_YOUR ASSIGNMENT_
Check each line of the material below for the word "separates". Say how many lines have it, and nothing else.
┌────────
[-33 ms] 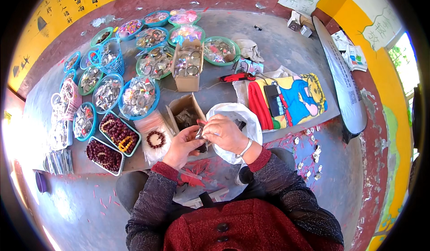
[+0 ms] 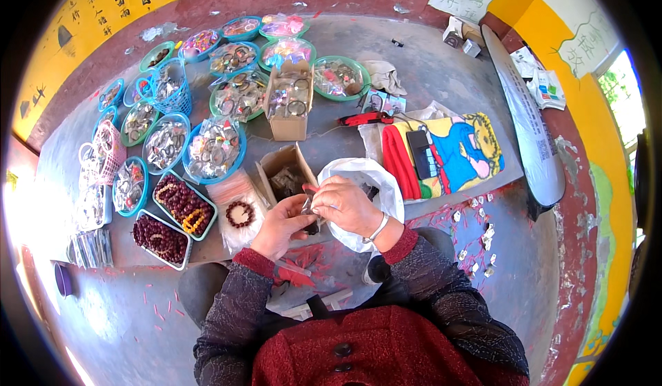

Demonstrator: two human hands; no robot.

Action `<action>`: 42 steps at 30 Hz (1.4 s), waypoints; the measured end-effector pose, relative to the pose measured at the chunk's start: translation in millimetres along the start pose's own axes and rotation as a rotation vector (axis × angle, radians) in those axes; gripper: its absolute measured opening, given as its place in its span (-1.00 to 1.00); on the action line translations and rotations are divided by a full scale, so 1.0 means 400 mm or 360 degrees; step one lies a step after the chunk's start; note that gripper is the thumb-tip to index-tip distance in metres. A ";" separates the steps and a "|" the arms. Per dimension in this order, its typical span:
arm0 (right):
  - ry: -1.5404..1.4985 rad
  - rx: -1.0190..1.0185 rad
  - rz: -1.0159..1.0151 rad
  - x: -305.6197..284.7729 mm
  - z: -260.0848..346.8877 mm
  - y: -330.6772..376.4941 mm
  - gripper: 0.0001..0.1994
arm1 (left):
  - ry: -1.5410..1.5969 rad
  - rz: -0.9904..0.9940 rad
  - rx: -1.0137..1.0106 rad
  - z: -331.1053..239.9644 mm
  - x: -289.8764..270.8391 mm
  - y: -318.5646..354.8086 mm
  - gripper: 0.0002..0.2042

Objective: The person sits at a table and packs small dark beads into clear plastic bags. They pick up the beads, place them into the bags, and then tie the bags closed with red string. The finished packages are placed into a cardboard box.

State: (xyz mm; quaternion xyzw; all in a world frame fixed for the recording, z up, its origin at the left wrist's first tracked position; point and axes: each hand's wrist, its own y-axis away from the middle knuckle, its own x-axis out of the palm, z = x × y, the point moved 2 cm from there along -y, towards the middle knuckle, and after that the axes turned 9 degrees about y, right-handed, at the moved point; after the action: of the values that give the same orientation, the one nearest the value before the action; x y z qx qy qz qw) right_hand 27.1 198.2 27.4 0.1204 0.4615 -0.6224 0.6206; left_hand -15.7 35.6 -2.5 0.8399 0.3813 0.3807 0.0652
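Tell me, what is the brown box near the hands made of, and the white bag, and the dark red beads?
The open box looks like plain cardboard: dull brown, with folded flaps. The white bag seems thin plastic film: it crinkles and shines softly. The dark red beads in their tray are round and slightly glossy, perhaps polished wood or plastic; the picture cannot settle which.

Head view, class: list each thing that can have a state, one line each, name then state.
Left hand: grip on a small item, hidden.
Right hand: pinching the same item.
White plastic bag: open.
Near cardboard box: flaps open.
Far cardboard box: open, filled.
Bead bracelet: lying flat.
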 end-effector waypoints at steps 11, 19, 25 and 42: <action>-0.0779 0.0659 -0.0221 0.007 0.002 0.003 -0.59 | 0.0323 0.0018 0.0099 0.022 -0.013 -0.009 -0.77; -0.1475 0.1037 0.0145 0.091 -0.020 0.030 -0.61 | 0.0438 0.0028 0.0284 0.023 -0.012 -0.003 -0.79; -0.1420 0.0997 -0.0037 0.091 -0.032 0.033 -0.70 | 0.0292 0.0055 0.0262 0.021 -0.002 -0.001 -0.78; -0.1350 0.1221 -0.0232 0.086 -0.034 0.040 -0.83 | 0.0285 -0.0148 0.0413 0.031 -0.009 -0.006 -0.76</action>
State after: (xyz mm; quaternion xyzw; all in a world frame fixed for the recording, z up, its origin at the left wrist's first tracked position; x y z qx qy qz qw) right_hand 28.6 188.4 -12.0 0.0446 -0.0792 -0.7803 0.6188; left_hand -9.9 37.0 -14.3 0.7854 0.4701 0.3981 -0.0604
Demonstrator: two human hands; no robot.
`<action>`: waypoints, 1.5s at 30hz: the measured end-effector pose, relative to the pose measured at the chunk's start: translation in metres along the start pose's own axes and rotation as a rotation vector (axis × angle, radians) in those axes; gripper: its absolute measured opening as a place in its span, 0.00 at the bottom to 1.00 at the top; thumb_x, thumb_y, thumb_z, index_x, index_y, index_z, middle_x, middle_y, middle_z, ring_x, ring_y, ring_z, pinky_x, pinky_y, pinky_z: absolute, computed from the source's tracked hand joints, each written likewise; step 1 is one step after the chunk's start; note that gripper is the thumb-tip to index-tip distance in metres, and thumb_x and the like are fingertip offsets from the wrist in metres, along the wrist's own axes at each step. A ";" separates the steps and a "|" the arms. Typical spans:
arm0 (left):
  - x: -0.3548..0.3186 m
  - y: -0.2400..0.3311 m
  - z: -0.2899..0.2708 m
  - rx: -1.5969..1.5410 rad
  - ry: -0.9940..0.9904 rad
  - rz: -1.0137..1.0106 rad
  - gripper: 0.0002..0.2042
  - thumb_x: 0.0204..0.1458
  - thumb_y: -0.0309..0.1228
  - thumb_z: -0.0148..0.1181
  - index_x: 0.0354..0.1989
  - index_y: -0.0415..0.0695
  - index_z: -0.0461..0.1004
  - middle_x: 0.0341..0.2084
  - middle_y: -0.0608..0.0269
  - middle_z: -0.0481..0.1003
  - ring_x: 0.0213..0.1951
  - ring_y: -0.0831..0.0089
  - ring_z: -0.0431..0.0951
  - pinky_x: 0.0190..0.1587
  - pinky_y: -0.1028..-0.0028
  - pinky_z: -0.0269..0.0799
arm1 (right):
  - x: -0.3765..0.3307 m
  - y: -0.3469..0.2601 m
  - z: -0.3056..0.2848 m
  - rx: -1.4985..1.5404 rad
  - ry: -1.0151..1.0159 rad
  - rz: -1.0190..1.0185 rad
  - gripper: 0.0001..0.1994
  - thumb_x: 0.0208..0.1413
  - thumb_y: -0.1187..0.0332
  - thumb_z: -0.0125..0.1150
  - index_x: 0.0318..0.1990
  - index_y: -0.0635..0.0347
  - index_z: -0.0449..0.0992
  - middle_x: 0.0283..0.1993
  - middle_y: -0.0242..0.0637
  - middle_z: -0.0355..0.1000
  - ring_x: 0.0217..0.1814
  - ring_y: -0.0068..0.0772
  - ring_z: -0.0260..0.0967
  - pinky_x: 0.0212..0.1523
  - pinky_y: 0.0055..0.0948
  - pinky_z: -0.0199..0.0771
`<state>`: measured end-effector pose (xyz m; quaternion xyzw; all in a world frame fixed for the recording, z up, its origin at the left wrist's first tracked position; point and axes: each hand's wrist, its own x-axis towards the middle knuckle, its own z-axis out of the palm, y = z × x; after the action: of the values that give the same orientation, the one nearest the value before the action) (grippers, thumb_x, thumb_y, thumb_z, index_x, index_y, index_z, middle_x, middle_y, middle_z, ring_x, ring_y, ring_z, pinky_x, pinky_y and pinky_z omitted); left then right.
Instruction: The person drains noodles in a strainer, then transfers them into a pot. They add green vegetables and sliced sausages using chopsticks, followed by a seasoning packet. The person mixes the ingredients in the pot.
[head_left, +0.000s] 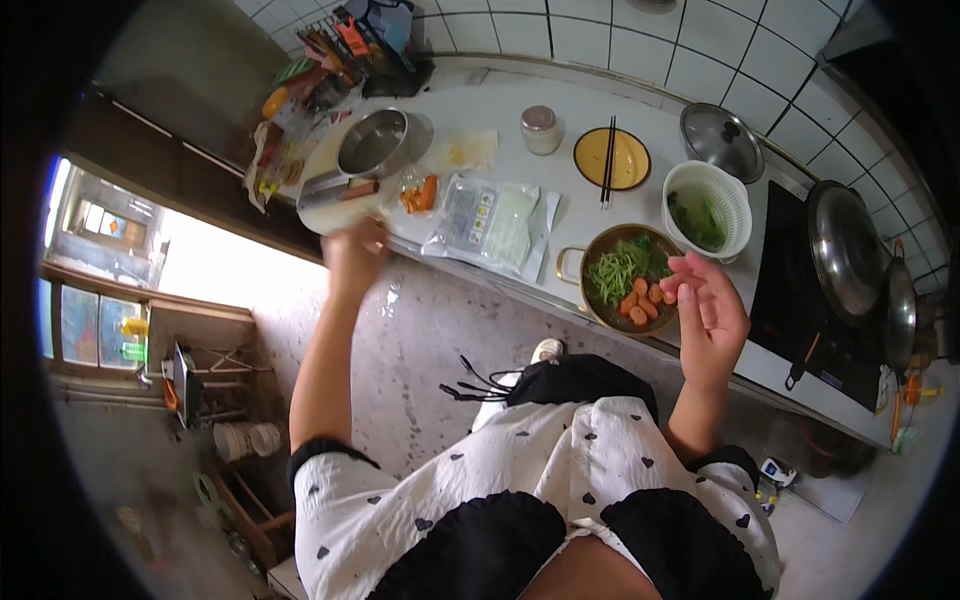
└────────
_TASK OUTPUT_
2